In many cases, such as that of McKesson Corp. , companies are using cloud environments to supplement their internal data centers. Greg Hart, vice president of technology for the company’s McKesson Provider Technologies unit, uses cloud resources to provide clinical and transactional services to pharmacies, hospitals and physicians around the country. “As big as McKesson is, we’re not going to build 10 data centers across the country,” he said.

If anything, the overall impact of cloud computing may be bigger than the numbers suggest, because many large corporations such as General Electric Corp. are able to build their own private clouds, making use of the same automation and segmentation technologies as vendors such as Salesforce and Amazon use. When General Motors Corp. built its newest data center, it borrowed much of the design from cloud-based Internet companies. “We have the same technology that Google has,” GM CIO Randy Mott told CIO Journal. Vince Campisi, CIO of GE’s Intelligent Platforms group, said cloud computing allows him to “burst up capacity to experiment with something and then shut it down” just as quickly when the capacity is no longer needed.

The cloud is woven through the global network of Royal Dutch Shell plc, the world’s largest company by revenue, which uses a combination of public clouds, corporate data centers, and private clouds that it leases from vendors. “We have outsourced the overall majority of our Infrastructure services to three parties (AT&T, HP and T Systems),” Shell group architect Johan Krebbers told CIO Journal in an email. The company also uses cloud services from Microsoft and Inc.

Customers are also increasing their use of cloud computing as they gain experience and grow more comfortable with allowing third parties to manage their IT assets. Today, “every time we interview a vendor, we ask if you can run this in the cloud. If it’s only on premise, it’s a strike against them,” says Cynthia Weaver, assistant vice president of information technology at privately held Walbridge, a Detroit, Mich.-based construction company with 2011 sales of $1.13 billion.

According to Ms. Weaver, the company’s initial cloud experience was with email. She said that aging email servers required almost 24-hour surveillance from her staff, keeping them from other, more valuable work. This was approximately four years ago, and she says using Microsoft’s cloud-based Exchange email service was “a bridging technology that really gave us a sense that the cloud is the right direction. Now, as we do each replacement, that’s the first thing we look at.”

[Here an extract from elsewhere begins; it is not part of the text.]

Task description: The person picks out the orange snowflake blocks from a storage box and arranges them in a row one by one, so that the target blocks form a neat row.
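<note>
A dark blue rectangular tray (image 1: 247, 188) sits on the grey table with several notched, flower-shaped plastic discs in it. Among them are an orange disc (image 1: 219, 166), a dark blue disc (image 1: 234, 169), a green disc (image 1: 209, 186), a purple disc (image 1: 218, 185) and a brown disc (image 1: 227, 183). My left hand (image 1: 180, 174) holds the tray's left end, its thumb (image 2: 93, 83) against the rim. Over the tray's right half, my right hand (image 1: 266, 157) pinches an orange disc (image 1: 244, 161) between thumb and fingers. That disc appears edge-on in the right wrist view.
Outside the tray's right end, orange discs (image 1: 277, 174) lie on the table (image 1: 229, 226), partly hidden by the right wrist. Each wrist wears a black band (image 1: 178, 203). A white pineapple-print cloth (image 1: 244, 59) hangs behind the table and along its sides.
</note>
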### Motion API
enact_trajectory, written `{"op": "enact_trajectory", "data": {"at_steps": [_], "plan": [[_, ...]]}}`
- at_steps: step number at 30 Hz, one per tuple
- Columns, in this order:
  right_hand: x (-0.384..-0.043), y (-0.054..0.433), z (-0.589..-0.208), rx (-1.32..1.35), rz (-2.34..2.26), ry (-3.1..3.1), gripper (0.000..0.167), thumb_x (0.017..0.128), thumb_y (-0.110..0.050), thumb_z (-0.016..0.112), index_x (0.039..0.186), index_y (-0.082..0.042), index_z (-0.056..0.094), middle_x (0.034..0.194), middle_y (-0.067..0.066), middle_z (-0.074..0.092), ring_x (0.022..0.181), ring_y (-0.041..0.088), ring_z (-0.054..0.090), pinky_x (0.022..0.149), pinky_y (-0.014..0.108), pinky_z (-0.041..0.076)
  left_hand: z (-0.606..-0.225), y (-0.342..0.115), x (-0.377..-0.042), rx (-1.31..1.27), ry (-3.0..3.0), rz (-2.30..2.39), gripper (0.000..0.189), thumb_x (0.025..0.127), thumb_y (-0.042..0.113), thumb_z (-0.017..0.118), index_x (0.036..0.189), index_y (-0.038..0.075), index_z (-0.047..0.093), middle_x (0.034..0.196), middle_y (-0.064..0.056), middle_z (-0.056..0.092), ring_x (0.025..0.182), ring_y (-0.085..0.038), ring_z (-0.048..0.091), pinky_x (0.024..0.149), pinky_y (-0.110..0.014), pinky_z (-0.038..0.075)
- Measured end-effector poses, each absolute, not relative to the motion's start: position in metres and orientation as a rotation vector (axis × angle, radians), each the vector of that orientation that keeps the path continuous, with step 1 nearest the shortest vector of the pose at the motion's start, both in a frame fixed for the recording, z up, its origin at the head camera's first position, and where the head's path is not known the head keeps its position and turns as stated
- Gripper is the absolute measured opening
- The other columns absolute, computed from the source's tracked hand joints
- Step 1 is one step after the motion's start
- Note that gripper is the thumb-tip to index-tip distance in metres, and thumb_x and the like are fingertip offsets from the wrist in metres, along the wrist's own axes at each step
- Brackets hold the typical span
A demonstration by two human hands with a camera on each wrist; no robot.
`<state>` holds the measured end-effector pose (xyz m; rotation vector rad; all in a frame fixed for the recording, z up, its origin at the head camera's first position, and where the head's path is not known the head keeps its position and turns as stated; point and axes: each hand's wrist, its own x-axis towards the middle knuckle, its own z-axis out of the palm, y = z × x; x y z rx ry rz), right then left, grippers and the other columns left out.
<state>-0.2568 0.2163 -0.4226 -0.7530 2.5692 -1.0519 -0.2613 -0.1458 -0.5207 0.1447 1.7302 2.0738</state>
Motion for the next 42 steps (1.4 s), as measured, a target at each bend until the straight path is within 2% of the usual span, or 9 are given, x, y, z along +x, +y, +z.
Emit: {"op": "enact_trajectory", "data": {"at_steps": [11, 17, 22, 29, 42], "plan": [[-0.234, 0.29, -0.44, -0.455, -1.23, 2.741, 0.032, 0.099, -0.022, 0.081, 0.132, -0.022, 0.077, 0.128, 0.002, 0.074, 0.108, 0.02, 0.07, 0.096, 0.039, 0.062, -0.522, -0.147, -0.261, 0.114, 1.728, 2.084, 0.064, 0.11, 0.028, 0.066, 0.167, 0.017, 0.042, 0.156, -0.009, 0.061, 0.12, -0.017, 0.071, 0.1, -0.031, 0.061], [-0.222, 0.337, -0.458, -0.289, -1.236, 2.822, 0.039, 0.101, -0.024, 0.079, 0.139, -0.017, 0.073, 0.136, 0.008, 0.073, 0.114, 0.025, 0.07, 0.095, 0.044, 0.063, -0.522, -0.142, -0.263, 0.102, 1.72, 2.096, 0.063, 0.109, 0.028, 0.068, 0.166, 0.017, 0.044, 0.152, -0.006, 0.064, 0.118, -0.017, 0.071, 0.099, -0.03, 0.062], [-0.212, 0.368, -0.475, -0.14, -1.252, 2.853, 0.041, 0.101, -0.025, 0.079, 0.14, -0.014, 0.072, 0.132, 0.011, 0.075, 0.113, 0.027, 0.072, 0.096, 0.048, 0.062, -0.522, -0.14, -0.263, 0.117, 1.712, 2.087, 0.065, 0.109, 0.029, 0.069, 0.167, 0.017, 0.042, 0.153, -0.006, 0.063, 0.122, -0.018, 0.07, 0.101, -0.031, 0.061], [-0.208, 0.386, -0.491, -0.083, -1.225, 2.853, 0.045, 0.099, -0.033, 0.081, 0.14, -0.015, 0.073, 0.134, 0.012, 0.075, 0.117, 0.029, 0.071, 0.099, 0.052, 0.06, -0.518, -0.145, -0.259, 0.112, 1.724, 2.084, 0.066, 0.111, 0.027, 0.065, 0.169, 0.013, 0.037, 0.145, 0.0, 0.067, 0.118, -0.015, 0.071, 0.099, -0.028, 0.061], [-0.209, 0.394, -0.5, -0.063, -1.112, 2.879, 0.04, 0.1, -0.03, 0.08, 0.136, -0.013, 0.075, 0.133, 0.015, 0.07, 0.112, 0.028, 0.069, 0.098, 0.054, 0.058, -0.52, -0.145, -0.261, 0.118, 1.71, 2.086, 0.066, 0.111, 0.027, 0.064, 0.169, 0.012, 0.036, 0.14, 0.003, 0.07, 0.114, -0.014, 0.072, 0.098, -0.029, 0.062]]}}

SunTrust Banks Inc. began moving to the cloud about 18 months ago, according to Richard Gilbert, senior vice president of technology services. He said the company was evaluating archiving systems and realized that if it acquired a traditional software package, it would quickly fall behind as new technologies came along, and would have to continuously assign IT staff to maintain the application and servers on which it runs. “It’s not necessarily cheaper, but being able to take the management and IT support out of our hands and not have to worry about it” made the cloud application more appealing. “Our long term strategy is to build more and more integrated services done through external providers,” he said.

Bill VanCuren, chief information officer at NCR Corp. , says the company has gone from no cloud usage five years ago to 70% today. Features of cloud computing, such as the automation of workloads, and the ability to segment physical machines into numerous autonomous “virtual” machines that can run different programs independently and simultaneously, means “the organization can be more agile.”

Traditional vendors have some natural advantages in this race. It’s often easier for customers to extend their long-term relationship with a vendor and purchase its new cloud–based services. Their developer and office productivity tools are a familiar part of the corporate landscape. Given the choice, decision makers are picking cloud-based software and hardware that are familiar to end users.

For example, when Mr. Smyth’s team at wants to develop a prototype for a new service, he simply orders more server capacity from Microsoft’s Azure, which provides a platform for developers using tools they’re familiar with. “It turns out they’re a Microsoft house; that’s why we ended up with Microsoft,” he said.